Mechanisms of Fecal Microbiota Transplantation and Development of Novel Therapies for Clostridium difficile Infection

Abstract

Clostridium difficile infection is the most common nosocomial infection in the US and other developed countries, yet standard antibiotic therapy for this infection fails to cure nearly a quarter of patients. These individuals experience a recurrence of the infection, and a large subset of patients with a single recurrence go on to develop recurrent C. difficile infection syndrome (R-CDI), characterized by vicious cycles of repeated antibiotic use and recurrence of disease.

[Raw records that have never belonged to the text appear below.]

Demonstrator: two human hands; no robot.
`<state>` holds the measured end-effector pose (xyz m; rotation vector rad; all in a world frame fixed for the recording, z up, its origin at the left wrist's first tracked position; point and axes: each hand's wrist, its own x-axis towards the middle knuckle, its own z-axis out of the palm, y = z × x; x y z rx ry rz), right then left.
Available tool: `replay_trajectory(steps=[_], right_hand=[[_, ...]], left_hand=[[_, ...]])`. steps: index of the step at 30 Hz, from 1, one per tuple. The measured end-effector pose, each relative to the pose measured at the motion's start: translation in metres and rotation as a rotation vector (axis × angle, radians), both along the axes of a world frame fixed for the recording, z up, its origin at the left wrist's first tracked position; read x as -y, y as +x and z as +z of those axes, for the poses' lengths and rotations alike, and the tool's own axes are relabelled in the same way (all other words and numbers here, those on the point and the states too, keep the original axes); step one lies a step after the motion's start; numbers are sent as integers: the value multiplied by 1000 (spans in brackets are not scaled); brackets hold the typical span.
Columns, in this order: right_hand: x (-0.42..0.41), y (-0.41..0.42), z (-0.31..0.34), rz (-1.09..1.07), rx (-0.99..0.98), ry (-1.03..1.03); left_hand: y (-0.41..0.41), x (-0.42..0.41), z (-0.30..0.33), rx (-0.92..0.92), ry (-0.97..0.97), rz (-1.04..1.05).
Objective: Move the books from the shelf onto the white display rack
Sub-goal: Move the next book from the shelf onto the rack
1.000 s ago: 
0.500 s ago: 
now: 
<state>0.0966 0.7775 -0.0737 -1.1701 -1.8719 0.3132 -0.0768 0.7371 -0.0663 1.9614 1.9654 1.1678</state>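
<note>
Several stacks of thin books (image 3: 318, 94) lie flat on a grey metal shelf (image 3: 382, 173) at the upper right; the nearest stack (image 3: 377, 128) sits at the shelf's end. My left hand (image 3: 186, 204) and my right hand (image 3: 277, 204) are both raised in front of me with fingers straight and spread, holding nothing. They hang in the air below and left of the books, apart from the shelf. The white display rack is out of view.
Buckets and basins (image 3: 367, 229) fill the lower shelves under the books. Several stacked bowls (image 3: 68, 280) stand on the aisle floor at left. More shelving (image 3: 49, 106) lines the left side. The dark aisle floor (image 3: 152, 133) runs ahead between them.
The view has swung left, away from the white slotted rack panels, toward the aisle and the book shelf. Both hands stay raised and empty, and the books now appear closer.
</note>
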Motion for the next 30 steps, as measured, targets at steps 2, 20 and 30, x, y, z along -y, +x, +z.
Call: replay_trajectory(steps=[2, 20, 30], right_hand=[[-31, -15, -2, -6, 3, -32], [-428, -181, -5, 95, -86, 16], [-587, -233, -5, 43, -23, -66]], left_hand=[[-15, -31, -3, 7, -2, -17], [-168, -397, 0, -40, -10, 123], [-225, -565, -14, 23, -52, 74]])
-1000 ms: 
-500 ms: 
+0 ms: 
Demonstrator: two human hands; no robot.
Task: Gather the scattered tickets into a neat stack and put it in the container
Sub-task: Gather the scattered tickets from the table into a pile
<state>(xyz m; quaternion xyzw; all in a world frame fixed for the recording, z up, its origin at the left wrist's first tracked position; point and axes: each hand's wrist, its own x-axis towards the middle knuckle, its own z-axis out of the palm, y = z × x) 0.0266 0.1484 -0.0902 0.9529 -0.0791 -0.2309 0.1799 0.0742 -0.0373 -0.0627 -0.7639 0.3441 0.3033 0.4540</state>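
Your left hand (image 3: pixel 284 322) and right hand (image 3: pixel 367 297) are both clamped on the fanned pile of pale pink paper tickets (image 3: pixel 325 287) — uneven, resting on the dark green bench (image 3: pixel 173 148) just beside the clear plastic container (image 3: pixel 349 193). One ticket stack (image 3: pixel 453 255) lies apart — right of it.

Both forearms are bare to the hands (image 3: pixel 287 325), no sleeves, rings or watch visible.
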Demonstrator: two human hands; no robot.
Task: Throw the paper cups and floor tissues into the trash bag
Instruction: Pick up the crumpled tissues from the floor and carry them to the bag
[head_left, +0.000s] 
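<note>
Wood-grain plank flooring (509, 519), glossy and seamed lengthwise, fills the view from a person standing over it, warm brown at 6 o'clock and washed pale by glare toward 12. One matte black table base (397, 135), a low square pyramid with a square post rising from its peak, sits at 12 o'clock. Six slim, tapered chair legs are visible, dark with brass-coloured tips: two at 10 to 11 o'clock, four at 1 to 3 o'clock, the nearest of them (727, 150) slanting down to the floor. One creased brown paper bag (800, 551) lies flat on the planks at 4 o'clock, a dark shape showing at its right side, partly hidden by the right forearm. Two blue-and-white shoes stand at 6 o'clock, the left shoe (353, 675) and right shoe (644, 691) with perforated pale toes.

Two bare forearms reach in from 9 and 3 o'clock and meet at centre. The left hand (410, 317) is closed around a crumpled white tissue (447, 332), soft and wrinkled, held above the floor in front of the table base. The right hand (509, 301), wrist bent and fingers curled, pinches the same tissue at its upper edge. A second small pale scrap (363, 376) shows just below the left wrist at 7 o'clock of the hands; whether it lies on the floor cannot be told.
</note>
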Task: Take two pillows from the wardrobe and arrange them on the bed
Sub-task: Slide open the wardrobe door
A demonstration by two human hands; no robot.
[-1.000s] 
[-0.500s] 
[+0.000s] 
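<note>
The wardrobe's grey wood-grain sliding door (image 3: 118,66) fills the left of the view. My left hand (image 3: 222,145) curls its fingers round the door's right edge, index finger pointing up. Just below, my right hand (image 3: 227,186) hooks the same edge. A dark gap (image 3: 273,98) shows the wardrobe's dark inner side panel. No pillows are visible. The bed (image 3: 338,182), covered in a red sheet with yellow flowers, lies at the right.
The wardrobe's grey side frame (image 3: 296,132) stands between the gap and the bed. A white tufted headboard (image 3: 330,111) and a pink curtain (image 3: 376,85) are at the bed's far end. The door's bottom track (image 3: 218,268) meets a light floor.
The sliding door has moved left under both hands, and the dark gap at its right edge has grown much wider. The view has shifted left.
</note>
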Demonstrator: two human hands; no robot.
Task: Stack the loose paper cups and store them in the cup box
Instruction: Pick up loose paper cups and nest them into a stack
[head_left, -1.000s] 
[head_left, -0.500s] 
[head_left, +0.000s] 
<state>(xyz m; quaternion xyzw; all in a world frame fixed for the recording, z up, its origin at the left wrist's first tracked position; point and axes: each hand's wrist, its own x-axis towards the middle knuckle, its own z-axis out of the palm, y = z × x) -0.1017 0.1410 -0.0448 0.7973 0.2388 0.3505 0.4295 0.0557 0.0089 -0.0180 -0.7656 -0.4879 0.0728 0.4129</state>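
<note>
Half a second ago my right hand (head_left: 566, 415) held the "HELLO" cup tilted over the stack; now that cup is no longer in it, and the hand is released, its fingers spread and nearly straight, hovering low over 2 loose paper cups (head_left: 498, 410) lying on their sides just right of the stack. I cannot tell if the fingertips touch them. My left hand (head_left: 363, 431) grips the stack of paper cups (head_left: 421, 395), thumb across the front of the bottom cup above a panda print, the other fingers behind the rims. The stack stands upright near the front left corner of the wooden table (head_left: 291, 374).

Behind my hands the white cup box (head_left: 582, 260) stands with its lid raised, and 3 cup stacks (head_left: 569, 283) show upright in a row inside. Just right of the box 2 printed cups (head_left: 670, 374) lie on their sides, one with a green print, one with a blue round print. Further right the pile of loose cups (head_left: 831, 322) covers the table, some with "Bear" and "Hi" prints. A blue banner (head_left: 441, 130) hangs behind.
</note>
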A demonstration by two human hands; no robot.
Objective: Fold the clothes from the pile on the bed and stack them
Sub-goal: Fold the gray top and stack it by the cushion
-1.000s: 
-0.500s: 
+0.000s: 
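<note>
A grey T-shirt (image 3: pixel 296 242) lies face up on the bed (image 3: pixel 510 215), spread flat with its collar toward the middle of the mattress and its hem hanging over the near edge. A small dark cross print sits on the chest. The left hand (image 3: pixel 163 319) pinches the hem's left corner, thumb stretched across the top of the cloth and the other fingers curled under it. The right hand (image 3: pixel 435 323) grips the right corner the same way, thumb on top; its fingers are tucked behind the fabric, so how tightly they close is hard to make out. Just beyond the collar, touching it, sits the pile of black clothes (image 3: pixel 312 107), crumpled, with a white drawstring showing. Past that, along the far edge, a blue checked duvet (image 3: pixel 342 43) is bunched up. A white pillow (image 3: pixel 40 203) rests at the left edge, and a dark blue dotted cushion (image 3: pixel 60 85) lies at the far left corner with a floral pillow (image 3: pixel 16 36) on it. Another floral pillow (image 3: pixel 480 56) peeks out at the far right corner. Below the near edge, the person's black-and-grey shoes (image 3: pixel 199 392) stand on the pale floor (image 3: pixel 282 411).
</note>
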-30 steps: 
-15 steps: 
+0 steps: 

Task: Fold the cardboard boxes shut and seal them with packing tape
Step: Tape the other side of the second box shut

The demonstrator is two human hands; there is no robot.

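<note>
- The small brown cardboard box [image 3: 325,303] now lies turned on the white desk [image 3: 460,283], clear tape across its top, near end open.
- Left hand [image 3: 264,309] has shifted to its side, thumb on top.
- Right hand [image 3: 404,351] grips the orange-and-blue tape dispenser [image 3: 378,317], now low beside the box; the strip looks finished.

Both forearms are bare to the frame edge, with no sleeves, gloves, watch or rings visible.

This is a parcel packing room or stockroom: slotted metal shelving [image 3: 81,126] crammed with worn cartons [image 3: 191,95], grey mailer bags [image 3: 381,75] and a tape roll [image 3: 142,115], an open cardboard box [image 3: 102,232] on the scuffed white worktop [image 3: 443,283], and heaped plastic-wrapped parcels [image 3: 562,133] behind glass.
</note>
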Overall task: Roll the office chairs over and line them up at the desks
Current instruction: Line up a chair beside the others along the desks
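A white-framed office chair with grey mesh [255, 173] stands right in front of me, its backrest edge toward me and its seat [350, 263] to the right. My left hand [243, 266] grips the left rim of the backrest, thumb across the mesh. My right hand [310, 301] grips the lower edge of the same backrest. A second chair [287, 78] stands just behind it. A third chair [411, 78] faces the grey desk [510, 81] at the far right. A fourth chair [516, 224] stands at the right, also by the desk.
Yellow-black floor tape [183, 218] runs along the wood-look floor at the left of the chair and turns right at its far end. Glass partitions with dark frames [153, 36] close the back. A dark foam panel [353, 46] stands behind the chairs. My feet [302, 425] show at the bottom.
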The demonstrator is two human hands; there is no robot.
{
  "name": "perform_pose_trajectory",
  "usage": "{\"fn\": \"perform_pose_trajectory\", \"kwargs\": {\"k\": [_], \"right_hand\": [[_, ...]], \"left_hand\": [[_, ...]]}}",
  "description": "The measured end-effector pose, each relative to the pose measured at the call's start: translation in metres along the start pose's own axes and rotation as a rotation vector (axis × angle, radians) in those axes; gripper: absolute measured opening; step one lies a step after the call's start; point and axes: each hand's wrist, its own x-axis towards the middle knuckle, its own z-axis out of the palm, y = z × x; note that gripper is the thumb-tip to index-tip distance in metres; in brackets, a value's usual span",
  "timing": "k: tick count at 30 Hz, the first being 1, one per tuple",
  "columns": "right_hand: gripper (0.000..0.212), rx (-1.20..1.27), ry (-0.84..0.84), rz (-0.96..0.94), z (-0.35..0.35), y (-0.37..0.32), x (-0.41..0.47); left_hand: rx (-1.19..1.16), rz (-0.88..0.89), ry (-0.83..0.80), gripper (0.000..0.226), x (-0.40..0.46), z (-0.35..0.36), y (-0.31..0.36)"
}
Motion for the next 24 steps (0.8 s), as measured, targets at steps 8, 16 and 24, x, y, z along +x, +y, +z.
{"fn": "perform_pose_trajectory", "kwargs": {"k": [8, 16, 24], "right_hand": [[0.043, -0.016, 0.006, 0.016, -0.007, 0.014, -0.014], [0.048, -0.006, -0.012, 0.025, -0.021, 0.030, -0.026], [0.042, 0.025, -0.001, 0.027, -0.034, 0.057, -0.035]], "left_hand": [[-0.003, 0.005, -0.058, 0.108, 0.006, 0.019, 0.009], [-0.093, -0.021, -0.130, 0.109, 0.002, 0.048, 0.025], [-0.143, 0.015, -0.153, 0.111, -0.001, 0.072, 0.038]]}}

Although fecal microbiota transplantation (FMT) is now widely recognized as an extremely effective therapy for R-CDI, its mechanisms were heretofore unknown. This substantial gap in our knowledge limited both our ability to design novel therapies for R-CDI and our understanding of the role our native intestinal microbes play in our health. The work herein summarizes our efforts to identify and test the mechanisms behind this important treatment. Our findings indicate that fecal bile acid composition, which is significantly altered following FMT, also dramatically impacts C. difficile physiology. Bile acids present after FMT, compared to those present prior to the procedure, prevent germination of C. difficile spores and limit the growth of vegetative cells. With this knowledge, we demonstrated that a bile acid already clinically available, ursodeoxycholic acid (UDCA), can also prevent C. difficile germination and growth. Although unfortunately UDCA is a poor treatment option for many patients due to its absorption in the small intestine, we showed both that a non-absorbed derivative of UDCA, C7-sulfated UDCA, may be a promising novel therapy for R-CDI, and that UDCA may still have clinical utility in patients with altered gastrointestinal anatomy. These findings have paved the way for novel treatments for this widespread infection.